▶ _Exercise objective_
Your output must be a faithful copy of the listing underneath.
= = = =
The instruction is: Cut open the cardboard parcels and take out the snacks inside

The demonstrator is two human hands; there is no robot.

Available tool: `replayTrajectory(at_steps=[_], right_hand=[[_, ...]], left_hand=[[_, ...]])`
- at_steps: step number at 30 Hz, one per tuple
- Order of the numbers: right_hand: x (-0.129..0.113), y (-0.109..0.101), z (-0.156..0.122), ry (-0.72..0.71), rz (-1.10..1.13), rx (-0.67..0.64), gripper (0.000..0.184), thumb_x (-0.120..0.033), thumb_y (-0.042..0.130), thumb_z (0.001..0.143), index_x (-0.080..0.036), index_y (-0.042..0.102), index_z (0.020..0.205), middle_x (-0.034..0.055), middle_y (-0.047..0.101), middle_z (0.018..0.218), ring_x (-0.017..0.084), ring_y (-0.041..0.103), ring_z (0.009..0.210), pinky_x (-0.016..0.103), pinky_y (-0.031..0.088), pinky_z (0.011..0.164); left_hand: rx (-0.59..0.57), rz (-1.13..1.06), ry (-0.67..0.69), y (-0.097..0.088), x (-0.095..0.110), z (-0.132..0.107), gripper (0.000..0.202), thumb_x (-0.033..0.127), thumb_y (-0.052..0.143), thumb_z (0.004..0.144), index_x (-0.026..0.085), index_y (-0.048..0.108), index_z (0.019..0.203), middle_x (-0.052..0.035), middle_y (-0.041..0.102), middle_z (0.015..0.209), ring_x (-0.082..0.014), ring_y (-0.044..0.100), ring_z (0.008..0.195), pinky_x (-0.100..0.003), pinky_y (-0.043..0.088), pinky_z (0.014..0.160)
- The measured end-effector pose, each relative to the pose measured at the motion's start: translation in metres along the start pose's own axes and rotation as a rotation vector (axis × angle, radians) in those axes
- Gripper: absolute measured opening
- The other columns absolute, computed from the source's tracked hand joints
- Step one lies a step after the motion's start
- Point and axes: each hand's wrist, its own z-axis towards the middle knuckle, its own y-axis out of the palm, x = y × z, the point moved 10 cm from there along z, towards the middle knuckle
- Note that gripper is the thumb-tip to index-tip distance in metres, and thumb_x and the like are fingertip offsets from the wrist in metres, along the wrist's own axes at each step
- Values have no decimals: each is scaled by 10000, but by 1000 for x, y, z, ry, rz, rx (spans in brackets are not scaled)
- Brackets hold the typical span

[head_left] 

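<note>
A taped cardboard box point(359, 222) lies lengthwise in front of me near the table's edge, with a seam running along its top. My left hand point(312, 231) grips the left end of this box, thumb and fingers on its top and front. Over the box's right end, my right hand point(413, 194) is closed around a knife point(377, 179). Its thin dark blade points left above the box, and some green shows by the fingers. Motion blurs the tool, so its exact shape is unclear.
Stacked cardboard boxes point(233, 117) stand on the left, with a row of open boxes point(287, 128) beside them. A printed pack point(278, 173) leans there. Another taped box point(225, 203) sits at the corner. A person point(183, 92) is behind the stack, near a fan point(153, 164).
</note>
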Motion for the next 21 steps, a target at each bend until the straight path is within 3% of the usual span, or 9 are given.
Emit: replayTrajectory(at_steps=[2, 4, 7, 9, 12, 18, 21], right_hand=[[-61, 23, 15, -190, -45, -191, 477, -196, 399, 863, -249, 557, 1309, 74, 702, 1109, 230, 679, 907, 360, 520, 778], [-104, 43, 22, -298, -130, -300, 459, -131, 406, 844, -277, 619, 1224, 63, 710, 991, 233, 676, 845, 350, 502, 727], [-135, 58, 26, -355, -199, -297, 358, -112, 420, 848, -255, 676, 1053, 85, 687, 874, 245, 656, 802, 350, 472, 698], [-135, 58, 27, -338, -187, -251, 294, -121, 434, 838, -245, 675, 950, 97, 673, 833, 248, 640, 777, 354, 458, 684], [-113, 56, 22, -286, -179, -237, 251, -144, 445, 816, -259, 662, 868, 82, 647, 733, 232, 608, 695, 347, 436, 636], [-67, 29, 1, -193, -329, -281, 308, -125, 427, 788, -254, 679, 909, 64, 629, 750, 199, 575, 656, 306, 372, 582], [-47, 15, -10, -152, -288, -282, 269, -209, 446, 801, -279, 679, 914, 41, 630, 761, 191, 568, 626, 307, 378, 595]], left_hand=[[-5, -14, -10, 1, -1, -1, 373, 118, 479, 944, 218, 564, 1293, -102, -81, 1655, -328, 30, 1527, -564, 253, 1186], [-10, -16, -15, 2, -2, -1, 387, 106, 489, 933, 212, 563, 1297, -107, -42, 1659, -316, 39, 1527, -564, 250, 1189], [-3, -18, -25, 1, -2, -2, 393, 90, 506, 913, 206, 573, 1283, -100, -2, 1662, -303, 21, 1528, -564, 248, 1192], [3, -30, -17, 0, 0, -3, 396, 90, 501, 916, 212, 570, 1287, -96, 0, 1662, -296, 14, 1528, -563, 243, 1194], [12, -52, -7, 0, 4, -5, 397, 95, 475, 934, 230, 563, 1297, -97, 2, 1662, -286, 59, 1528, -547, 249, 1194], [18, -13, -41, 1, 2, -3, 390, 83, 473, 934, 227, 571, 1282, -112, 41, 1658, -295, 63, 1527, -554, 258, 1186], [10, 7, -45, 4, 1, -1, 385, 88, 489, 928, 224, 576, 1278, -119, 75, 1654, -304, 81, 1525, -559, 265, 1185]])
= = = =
▶ _Solution to this task_
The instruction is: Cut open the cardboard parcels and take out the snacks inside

The demonstrator is two human hands; there is no robot.

Available tool: `replayTrajectory(at_steps=[_], right_hand=[[_, ...]], left_hand=[[_, ...]])`
- at_steps: step number at 30 Hz, one per tuple
- Order of the numbers: right_hand: x (-0.129..0.113), y (-0.109..0.101), z (-0.156..0.122), ry (-0.72..0.71), rz (-1.10..1.13), rx (-0.67..0.64), gripper (0.000..0.184), thumb_x (-0.120..0.033), thumb_y (-0.042..0.130), thumb_z (0.001..0.143), index_x (-0.080..0.036), index_y (-0.042..0.102), index_z (0.020..0.205), middle_x (-0.034..0.055), middle_y (-0.047..0.101), middle_z (0.018..0.218), ring_x (-0.017..0.084), ring_y (-0.041..0.103), ring_z (0.009..0.210), pinky_x (-0.016..0.103), pinky_y (-0.031..0.088), pinky_z (0.011..0.164); left_hand: rx (-0.59..0.57), rz (-1.13..1.06), ry (-0.67..0.69), y (-0.097..0.088), x (-0.095..0.110), z (-0.132..0.107), gripper (0.000..0.202), thumb_x (-0.033..0.127), thumb_y (-0.052..0.143), thumb_z (0.004..0.144), index_x (-0.026..0.085), index_y (-0.048..0.108), index_z (0.019..0.203), middle_x (-0.052..0.035), middle_y (-0.041..0.102), middle_z (0.015..0.209), ring_x (-0.082..0.014), ring_y (-0.044..0.100), ring_z (0.008..0.195), pinky_x (-0.100..0.003), pinky_y (-0.043..0.088), pinky_z (0.014..0.160)
- The measured end-effector pose, each relative to the pose measured at the motion's start: translation in metres along the start pose's own axes and rotation as a rotation vector (axis × angle, radians) in those axes
- Gripper: absolute measured opening
- The other columns absolute, computed from the source's tracked hand joints
- Step one lies a step after the motion's start
- Point and axes: each hand's wrist, its own z-axis towards the middle knuckle, its own y-axis out of the palm, x = y × z, the point moved 10 cm from there along z, towards the middle knuckle
- Note that gripper is the thumb-tip to index-tip distance in metres, and thumb_x and the like are fingertip offsets from the wrist in metres, along the wrist's own axes at each step
- Values have no decimals: each is scaled by 10000, but by 1000 for x, y, z, ry, rz, rx (spans in brackets are not scaled)
- Brackets hold the typical span

[head_left] 

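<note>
A taped cardboard box point(359, 222) lies lengthwise in front of me near the table's edge, with a seam running along its top. My left hand point(312, 231) grips the left end of this box, thumb and fingers on its top and front. Over the box's right end, my right hand point(413, 194) is closed around a knife point(377, 179). Its thin dark blade points left above the box, and some green shows by the fingers. Motion blurs the tool, so its exact shape is unclear.
Stacked cardboard boxes point(233, 117) stand on the left, with a row of open boxes point(287, 128) beside them. A printed pack point(278, 173) leans there. Another taped box point(225, 203) sits at the corner. A person point(183, 92) is behind the stack, near a fan point(153, 164).
</note>
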Motion for the next 21 steps, a target at each bend until the straight path is within 3% of the usual span, or 9 are given.
Emit: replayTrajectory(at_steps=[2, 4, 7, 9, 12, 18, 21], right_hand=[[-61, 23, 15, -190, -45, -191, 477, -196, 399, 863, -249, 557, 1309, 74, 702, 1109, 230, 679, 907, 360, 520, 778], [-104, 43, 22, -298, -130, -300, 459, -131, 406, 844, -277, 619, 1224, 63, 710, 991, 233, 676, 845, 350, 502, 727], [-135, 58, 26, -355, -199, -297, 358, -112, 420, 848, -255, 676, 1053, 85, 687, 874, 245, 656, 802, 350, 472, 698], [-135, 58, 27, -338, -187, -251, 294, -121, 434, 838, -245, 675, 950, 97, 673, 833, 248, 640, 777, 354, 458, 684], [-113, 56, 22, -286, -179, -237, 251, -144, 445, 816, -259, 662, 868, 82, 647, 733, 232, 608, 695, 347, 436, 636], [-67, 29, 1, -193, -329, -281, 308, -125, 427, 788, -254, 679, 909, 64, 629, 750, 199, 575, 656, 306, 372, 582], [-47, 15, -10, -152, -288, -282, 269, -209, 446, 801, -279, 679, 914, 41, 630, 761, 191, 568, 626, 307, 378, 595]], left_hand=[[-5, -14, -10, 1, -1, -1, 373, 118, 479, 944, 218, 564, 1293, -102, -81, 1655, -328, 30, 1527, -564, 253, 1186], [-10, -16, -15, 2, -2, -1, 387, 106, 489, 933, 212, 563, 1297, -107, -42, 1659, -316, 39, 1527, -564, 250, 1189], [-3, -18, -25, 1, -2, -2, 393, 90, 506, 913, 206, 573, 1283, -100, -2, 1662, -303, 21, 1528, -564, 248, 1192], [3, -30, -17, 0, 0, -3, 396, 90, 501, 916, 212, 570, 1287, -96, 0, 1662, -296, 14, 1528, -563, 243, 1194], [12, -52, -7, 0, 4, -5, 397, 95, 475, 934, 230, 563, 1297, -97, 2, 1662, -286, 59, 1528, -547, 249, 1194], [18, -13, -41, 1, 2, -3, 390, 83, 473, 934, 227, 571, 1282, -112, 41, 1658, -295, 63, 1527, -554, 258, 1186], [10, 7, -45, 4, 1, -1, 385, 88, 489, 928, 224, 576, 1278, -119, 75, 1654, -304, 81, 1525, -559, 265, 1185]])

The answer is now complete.